Placing random variables in order

[infk]

Hello
Let's say we have some continuous i.i.d random variables $X_1, \ldots X_n$ from a known distribution with some parameter $\theta$
We then place them in ascending order $X_{(1)}, \ldots X_{(n)}$ such that $X_{(i)}, < X_{(i+1)}$.

We call this operation $T(\mathbf{X})$ where $\mathbf{X}$ is our vector $X_1, \ldots X_n$.

Now let's say we are interested in finding out whether $P(\mathbf{X} = X| T(\mathbf{X}) = t)$ where t and x are both vectors (and outcomes), depends on $\theta$.

By definition of conditional probability, we have:
$P(\mathbf{X} = X| T(\mathbf{X}) = t) = \frac{P(\mathbf{X} = X, T(\mathbf{X}) = t)}{P(T(\mathbf{X}) = t)}$

Trying to find these 2 probabilities:
$P(T(\mathbf{X}) = t)$, this is the probability that my ascending ordering $X_{(1)}, \ldots X_{(n)}$ is a certain vector.
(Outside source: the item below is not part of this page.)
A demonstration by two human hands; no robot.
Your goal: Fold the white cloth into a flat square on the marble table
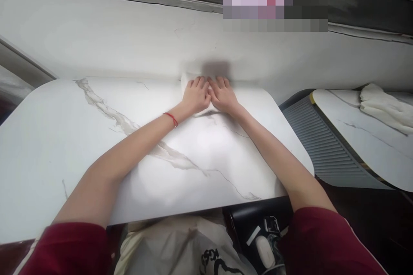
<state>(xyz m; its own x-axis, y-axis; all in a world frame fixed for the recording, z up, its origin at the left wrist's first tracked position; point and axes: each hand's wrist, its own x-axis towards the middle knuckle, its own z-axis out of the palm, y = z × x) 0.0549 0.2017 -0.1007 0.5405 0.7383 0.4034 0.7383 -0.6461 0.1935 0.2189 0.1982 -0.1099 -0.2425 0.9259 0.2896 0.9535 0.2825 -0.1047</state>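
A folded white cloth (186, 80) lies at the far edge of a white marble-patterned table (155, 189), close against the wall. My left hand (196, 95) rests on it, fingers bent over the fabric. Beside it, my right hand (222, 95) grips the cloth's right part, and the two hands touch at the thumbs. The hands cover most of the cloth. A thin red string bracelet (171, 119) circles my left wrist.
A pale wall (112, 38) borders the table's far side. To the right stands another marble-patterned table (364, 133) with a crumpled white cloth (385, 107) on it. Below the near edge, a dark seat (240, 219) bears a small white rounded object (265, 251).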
This probability should simply be
$\prod^{n}_{i=1}f(x_i)$, since we already know that they are ordered.

$P(\mathbf{X} = X, T(\mathbf{X}) = t)$, this is the probability that my random vector $\mathbf{X}$ attains a certain (vector)value while the ordering attains a certain (vector)value. But this should also be equal to $\prod^{n}_{i=1}f(x_i)$.

So
$P(\mathbf{X} = X| T(\mathbf{X}) = t) = \frac{P(\mathbf{X} = X, T(\mathbf{X}) = t)}{P(T(\mathbf{X}) = t)} = 1$. If this is correct, what does it mean that the probability is 1? Is it wrong? why?

 

[mfb]

I agree with $P(\mathbf{X} = X, T(\mathbf{X}) = t) = P(\mathbf{X} = X) = \prod^{n}_{i=1}f(x_i)$

However, the probability for a specific ordering, $P(T(\mathbf{X}) = t)$, is different, as you have multiple ways (multiple X) to get the same P(X) - assuming the probability that two X_i are the same is 0, you have exactly n! ways.
Therefore, $P(T(\mathbf{X}) = t)=\frac{1}{n!}P(\mathbf{X} = X)$.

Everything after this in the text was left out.